Over the last few years, men ordained priests in the 1970s have been marking their fiftieth anniversaries and are retiring from the active ministry. They are being replaced by men who weren’t even alive in the 1970s! Indeed, the men in the cohort of younger priests now were only ordained in the last two decades. These younger priests are doctrinally more conservative than the priests they are replacing. This is not just anecdotal; the survey research bears this out too.

This has produced not a little bit of friction as the “spaces,” to use the parlance invoked above, have gone from “safe” to “unsafe.” Again, not in every instance, but changes are apparent in the pulpit, at the altar and in the Confessional, and in the classroom where there are parishes with elementary and high schools.
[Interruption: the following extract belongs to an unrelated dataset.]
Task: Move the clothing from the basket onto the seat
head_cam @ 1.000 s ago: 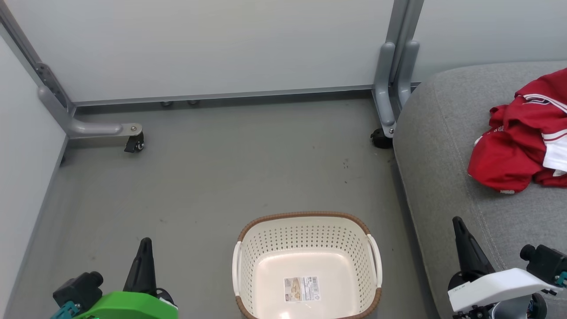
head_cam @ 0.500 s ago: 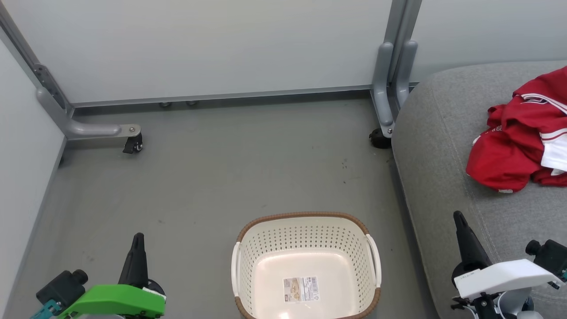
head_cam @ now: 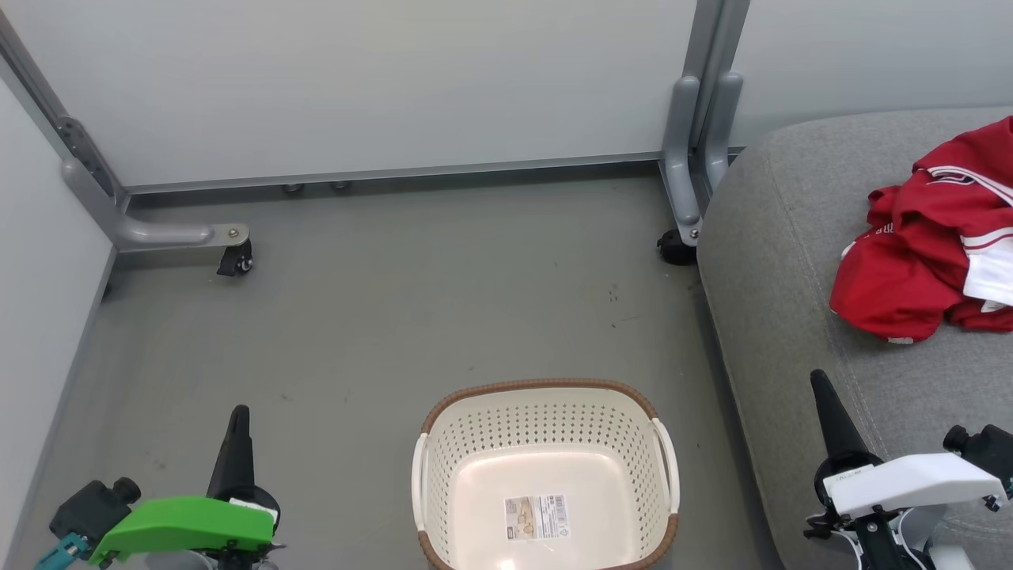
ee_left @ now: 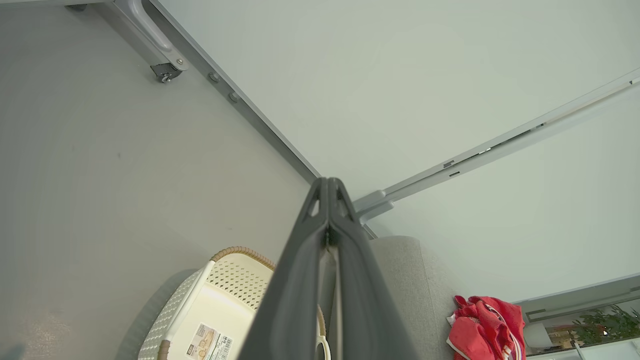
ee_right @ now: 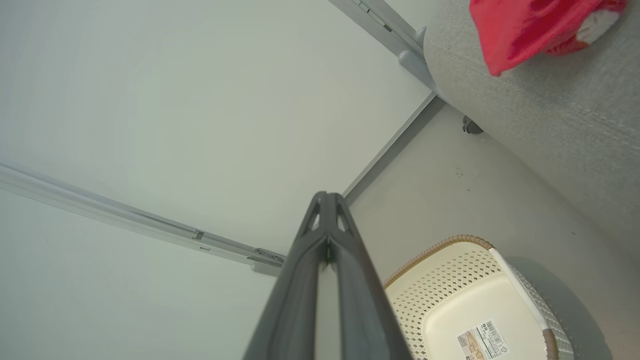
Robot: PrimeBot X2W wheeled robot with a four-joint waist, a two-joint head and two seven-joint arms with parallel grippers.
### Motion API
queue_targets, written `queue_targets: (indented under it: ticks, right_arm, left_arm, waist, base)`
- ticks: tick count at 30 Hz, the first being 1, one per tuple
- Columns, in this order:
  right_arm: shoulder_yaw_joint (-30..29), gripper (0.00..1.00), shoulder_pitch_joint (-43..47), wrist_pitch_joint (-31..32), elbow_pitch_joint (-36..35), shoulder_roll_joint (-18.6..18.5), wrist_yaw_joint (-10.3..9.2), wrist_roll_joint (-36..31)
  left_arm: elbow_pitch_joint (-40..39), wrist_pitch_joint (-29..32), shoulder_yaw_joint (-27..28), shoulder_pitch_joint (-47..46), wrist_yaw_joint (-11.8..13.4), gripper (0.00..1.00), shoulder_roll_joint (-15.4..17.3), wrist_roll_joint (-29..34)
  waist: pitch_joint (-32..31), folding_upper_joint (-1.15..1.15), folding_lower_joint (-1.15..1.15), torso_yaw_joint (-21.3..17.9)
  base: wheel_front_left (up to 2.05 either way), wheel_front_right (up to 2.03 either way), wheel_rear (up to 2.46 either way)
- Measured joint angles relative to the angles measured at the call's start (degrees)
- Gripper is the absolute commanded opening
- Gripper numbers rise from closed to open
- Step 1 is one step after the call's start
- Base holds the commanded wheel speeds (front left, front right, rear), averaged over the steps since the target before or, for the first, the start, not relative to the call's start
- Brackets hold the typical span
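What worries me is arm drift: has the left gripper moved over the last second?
Yes. Judged against the basket, the left gripper has slid left, away from it, and slightly up the head view.

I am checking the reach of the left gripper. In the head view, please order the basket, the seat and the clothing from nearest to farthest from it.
From the left gripper:
1. The basket, on the floor to its right.
2. The seat, beyond the basket, further right.
3. The clothing, on the seat, far right.

left end effector (head_cam: pixel 238 415) shifted left, lower
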Motion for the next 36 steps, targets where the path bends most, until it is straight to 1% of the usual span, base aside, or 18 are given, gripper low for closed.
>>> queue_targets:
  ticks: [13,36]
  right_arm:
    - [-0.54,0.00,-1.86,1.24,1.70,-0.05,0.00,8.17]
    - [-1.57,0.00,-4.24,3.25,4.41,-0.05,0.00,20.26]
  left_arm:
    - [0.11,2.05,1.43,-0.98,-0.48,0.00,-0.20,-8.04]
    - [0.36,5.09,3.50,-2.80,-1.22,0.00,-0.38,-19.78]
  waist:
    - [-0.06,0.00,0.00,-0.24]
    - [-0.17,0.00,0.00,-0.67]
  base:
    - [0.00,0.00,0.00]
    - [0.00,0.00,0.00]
In contradistinction to the examples I used from my first assignment, Holy Hours are regular occurrences in many parishes now, Pre-Cana presentations are more apt to point out not just the incongruity but the sinfulness in cohabitation, and, relatedly, that marital chastity is not attained so long as contraception is practiced.

We always have to be careful with the words we place immediately before “Catholicism” in our speech or in our writing. We are, after all, referring to our faith, which is not, taxonomically, a political phenomenon. Nevertheless, there is a clear pertinence to conservatism since faith has attributes that most definitely tend in the direction of preserving whole and undiminished what is being “handed on.”  In this sense, then, there are distinctive biblical and ecclesial correlatives with conservatism. (Read more.)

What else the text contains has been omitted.